▸ **Record set**:
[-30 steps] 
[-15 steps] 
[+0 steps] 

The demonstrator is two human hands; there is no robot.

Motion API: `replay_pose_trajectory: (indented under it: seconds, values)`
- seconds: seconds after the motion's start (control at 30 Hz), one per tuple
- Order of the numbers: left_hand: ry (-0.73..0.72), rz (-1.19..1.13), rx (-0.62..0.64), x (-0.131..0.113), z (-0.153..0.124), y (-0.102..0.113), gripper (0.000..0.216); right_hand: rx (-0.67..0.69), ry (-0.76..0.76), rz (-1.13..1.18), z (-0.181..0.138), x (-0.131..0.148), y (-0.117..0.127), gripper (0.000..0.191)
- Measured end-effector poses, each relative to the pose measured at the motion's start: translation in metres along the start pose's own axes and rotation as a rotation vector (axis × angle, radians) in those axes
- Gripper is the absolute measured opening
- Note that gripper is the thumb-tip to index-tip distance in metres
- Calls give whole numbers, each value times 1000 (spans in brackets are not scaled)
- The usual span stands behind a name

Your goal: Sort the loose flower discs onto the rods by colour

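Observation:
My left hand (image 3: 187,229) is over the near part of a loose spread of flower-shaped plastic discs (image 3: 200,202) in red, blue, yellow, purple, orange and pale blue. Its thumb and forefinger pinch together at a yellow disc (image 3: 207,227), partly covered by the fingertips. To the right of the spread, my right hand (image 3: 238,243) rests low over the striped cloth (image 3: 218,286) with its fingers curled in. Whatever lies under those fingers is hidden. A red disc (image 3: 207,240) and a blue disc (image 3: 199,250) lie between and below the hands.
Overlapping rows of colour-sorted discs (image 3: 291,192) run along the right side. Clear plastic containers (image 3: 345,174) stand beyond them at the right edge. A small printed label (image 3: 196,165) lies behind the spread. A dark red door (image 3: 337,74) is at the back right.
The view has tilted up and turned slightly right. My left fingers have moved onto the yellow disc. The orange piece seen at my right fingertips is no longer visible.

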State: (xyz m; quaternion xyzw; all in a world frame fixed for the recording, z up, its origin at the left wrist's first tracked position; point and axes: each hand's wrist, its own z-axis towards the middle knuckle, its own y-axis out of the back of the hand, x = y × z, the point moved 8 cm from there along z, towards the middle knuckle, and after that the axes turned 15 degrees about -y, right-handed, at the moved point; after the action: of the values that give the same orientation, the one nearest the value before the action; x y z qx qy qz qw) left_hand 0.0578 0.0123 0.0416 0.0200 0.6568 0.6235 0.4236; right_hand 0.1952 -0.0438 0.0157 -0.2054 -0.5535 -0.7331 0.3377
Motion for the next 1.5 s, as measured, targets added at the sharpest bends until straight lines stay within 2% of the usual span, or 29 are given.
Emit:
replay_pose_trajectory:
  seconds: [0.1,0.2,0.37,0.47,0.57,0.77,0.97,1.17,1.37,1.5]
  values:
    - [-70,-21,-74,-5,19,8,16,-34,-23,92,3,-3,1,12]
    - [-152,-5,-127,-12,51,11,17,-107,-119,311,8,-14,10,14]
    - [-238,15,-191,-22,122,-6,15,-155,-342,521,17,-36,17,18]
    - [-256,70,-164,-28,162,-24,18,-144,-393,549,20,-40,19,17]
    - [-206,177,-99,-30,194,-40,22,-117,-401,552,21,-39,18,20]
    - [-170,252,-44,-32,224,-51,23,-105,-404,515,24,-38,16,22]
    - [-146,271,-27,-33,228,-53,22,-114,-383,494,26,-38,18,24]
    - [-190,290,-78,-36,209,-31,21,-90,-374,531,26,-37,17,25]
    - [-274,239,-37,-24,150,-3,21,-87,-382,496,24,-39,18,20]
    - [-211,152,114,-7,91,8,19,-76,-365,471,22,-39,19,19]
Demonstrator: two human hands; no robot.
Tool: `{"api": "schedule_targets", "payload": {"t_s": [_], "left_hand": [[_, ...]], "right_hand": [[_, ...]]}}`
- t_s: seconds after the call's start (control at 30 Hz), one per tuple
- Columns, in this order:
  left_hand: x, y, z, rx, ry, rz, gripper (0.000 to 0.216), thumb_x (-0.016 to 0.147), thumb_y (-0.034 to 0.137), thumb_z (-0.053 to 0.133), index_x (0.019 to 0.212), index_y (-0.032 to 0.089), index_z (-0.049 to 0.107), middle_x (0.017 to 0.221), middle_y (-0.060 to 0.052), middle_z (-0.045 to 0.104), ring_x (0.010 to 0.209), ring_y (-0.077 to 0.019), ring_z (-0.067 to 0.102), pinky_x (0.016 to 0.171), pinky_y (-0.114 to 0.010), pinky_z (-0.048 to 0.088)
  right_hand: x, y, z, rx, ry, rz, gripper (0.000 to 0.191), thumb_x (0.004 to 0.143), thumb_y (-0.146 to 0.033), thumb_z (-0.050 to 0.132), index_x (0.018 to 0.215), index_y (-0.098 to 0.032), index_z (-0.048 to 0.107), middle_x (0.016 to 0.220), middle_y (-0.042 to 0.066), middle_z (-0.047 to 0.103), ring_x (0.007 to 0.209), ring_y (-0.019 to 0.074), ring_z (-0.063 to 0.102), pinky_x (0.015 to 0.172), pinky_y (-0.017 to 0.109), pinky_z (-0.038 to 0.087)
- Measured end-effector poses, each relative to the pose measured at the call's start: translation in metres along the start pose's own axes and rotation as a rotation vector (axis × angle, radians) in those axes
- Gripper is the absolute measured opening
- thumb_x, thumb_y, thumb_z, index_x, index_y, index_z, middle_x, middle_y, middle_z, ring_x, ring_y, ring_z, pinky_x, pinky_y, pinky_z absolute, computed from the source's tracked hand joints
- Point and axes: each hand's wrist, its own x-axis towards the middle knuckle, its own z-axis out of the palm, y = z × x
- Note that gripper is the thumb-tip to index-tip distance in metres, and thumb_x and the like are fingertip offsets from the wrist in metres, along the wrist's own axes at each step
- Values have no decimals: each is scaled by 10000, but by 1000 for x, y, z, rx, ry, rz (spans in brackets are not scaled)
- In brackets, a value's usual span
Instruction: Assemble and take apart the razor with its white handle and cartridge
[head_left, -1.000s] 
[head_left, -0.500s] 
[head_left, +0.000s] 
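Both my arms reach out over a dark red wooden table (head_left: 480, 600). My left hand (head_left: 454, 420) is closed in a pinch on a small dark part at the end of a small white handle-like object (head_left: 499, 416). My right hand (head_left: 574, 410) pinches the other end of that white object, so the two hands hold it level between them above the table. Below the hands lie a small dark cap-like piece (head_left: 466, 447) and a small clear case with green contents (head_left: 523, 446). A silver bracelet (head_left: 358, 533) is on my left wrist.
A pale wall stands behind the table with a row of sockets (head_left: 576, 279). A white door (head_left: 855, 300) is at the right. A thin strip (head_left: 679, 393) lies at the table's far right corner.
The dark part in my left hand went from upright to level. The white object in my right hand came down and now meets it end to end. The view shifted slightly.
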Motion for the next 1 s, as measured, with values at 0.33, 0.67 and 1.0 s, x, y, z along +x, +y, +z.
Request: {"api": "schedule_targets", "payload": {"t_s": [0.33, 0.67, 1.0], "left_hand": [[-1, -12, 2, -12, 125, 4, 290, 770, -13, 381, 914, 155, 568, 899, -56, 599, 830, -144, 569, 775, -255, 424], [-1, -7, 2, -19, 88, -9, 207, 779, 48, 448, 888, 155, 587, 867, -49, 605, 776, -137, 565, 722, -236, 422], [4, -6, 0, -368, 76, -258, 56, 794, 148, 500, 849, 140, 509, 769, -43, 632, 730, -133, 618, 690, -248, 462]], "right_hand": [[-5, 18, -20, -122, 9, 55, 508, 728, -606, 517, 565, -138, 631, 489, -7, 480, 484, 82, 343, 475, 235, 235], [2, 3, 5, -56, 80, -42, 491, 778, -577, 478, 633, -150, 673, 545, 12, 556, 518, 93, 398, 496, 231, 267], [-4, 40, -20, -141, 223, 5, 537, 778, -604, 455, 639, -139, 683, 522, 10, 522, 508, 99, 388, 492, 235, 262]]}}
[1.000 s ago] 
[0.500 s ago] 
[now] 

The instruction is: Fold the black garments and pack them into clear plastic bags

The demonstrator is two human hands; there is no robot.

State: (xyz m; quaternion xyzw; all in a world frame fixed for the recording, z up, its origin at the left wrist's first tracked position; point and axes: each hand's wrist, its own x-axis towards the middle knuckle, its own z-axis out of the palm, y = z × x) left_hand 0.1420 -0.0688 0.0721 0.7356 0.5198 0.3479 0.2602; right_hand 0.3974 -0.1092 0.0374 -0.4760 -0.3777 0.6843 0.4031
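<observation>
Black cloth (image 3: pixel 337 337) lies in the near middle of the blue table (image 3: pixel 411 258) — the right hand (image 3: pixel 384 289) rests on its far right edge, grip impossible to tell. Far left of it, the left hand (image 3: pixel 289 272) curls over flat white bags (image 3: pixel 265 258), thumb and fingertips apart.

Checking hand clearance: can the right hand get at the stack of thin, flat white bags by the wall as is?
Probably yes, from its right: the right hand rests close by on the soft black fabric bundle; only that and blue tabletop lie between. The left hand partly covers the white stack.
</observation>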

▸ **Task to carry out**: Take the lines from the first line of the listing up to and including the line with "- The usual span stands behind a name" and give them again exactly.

▸ **Exercise result**:
[-30 steps] 
[-15 steps] 
[+0 steps] 

The demonstrator is two human hands; there is no robot.

Motion API: `replay_pose_trajectory: (indented under it: seconds, values)`
- seconds: seconds after the motion's start (control at 30 Hz), one per tuple
- Order of the numbers: left_hand: ry (-0.73..0.72), rz (-1.19..1.13), rx (-0.62..0.64), x (-0.131..0.113), z (-0.153..0.124), y (-0.102..0.113), gripper (0.000..0.216); right_hand: rx (-0.67..0.69), ry (-0.76..0.76), rz (-1.13..1.18), z (-0.181..0.138), x (-0.131..0.148), y (-0.117..0.127), gripper (0.000..0.191)
- Measured end-effector poses, each relative to the pose measured at the motion's start: translation in metres along the start pose's own axes and rotation as a rotation vector (axis × angle, radians) in those axes
- Gripper is the absolute measured opening
- Note that gripper is the thumb-tip to index-tip distance in metres
- Calls give whole numbers, each value times 1000 (spans in brackets are not scaled)
- The usual span stands behind a name

Exercise complete, with nothing further to add.